Perlahan-lahan Ki Wongsoyudo mengangkat mukanya, memandang Baginda Raja. Benar apa yang dipikirkannya tadi. Dan benar pula yang dikatakan oleh Baginda tadi. Suara itu pernah dikenalnya. Dan wajah itu pernah pula dikenalnya. Tetapi, pada waktu Ki Wongsoyudo mengenalnya dahulu, bukannya suara dan wajah Baginda Raja, melainkan suara dan wajah Ki Diponolo.
“Ampun sinuwun” kata Ki Wongsoyudo tiba-tiba, sambil menyembah. “Kalau dahulu hamba tahu bahwa yang datang ke rumah hamba dahulu itu sinuwun, hamba tentu tidak akan seenaknya menerima kedatangan sinuwun”.
“Kau tidak perlu takut, kakang” sabda Baginda. “Sama sekali tidak ada kurangnya penerimaanmu kepadaku pada waktu aku berkunjung ke rumahmu dahulu. Aku tetap sahabatmu, seperti pada waktu kau mengenal aku pertama kali. Mari kita sama-sama makan, untuk memeriahkan pertemuan kita ini”.
Ki Wongsoyudo diajak makan bersama-sama Baginda Raja. Tentu saja sikap Ki Wongsoyudo nampak kaku dan canggung. Dasar orang desa, miskin, belum pernah hidup di tengah kota. Kini makan bersama-sam dengan Baginda Raja.
Sekali makan, Baginda Raja bertanya tentang kabar berita keluarga Ki Wongsoyudo di rumah. Selanjutnya sampailah pada pokok persoalan, keperluan Ki Wongsoyudo datang berkunjung, maksudnya akan memberitahukan bahwa dia akan mantu, mengawinkan anak perempuannya. Sedianya akan mengundang sahabatnya, ialah Ki Diponolo, tetapi kini niat itu diurungkan, karena yang dihadapinya bukannya Ki Diponolo, melainkan Baginda Raja.

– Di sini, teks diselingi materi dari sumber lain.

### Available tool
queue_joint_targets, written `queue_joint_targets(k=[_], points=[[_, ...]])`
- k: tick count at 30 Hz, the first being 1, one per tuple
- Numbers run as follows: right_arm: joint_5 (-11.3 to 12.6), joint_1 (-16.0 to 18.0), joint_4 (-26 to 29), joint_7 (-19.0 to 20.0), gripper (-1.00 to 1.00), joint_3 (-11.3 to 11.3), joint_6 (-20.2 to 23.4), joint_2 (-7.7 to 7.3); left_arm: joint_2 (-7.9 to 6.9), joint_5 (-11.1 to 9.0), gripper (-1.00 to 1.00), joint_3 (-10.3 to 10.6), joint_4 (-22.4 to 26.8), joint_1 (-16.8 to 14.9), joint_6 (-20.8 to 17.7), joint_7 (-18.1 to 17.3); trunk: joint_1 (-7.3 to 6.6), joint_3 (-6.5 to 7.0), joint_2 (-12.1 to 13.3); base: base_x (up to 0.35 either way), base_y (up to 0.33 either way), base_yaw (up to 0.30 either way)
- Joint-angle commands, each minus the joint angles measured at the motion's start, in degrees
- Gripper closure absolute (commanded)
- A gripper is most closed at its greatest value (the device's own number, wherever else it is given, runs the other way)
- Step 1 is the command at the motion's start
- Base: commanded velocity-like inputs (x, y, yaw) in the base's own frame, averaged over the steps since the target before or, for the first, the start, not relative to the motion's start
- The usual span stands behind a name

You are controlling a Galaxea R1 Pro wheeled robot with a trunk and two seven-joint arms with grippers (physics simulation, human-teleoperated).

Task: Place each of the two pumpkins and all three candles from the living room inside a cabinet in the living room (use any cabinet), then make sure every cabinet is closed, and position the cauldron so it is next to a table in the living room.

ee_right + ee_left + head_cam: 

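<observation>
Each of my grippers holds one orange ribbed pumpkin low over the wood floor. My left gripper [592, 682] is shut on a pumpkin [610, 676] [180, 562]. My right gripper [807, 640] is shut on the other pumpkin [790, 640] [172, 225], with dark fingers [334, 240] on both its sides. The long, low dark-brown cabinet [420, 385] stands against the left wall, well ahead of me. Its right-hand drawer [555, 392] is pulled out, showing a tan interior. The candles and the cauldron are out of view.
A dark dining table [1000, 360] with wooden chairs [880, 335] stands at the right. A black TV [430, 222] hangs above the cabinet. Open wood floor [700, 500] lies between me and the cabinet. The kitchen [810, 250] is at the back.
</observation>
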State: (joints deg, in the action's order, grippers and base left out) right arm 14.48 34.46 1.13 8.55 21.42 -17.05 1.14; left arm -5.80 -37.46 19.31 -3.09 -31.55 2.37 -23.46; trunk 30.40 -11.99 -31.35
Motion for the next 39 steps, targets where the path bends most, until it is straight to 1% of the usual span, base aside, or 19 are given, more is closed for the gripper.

“Sayang sekali, aku tak dapat menghadiri pestamu itu, kakang”, sabda Baginda, maafkanlah aku. Bukannya karena aku melupakan persahabatan antara kau dengan aku, tetapi karena kesibukan urusanku. Baiklah kakang Wongsoyudo. Terimalah ini sumbanganku”, sambil bersabda begitu itu, Baginda Raja menyerahkan dua butir buah waluh yang besar-besar kepada Ki Wongsoyudo. “Tetapi ingatlah baik-baik, kakang. Waluh ini jangan kau pecah di tengah perjalanan. Bukalah setelah sampai di rumah”.
Wongsoyudo menerima dua buah waluh itu, lalu pamit pulang ke rumahnya. Di dalam hati Ki Wongsoyudo itu menggerutu:
“Apa ini. Sumbangan kepada mantu kok buah waluh. Apa umum. Padahal dia itu Raja yang kaya raya. Mengapa bukannya menyumbang mas-picis raja-brana, jadi dapat kupergunakan untuk biaya mantu sehingga dapat meriah”.
Di sepanjang perjalanan dari pusat Kota Majapahit menuju ke rumah tempat tinggalnya, Ki Wongsoyudo tak habis-habisnya menggerutu. Buah waluh dua buah yang besar-besar itu terasa merepotkan Dia berjalan. Akan dijinjing tangkainya terlampau kecil. Akan dikandut terlampau besar. Akan dibuang saja di jalan, nanti tak ada buktinya bahwa dia telah sampai ke tempat kenalannya dan pulang membawa oleh-oleh. Akan dibelah untuk dimakan dan untuk pengobatan haus, Ingat pesan Baginda Raja, jangan dipecah, kecuali setelah sampai dirumah.
Ketika sampai di desa Tegalgendhu ( kini dikenal dengan nama Kota Gede), hari telah malam, dan Ki Wongsoyudo mencari tempat menginap, esok harinya bru akan meneruskan perjalanannya pulang ke rumah.
Didapatinya sebuah rumah yang dihuni oleh seorang wanita janda. Janda itu menerima Ki Wongsoyudo menginap di rumahnya. Untuk menjamu tamunya yang baru saja Berjalan jauh, janda itu menanak nasi. Sayang bahan untuk disayur tidak ada, padahal hari sudah malam, tak ada orang berjualan. Kebetulan dilihatnya tamunya itu membawa buah waluh, lalu si janda memberanikan diri minta waluh itu untuk disayur.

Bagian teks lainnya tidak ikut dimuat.